**Goal of the exercise**
Omit all pictures, then retype the data exactly as given.

———

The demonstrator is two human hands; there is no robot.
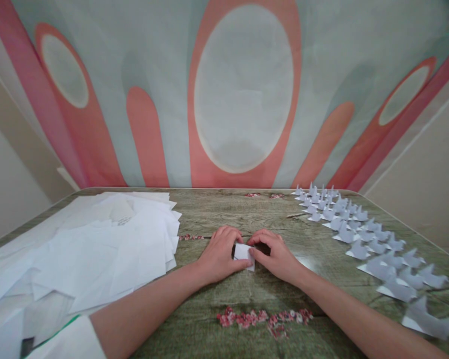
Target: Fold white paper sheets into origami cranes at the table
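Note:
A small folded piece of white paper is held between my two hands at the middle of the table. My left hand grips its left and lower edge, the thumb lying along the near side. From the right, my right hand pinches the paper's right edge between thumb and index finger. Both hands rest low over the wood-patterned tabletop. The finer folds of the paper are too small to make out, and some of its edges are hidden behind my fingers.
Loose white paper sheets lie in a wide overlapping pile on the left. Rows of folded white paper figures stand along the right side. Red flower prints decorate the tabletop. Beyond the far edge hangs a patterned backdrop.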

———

**Result**
The demonstrator is two human hands; there is no robot.
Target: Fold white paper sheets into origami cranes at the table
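Note:
A small folded piece of white paper is held between my two hands at the middle of the table. My left hand grips its left and lower edge, the thumb lying along the near side. From the right, my right hand pinches the paper's right edge between thumb and index finger. Both hands rest low over the wood-patterned tabletop. The finer folds of the paper are too small to make out, and some of its edges are hidden behind my fingers.
Loose white paper sheets lie in a wide overlapping pile on the left. Rows of folded white paper figures stand along the right side. Red flower prints decorate the tabletop. Beyond the far edge hangs a patterned backdrop.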

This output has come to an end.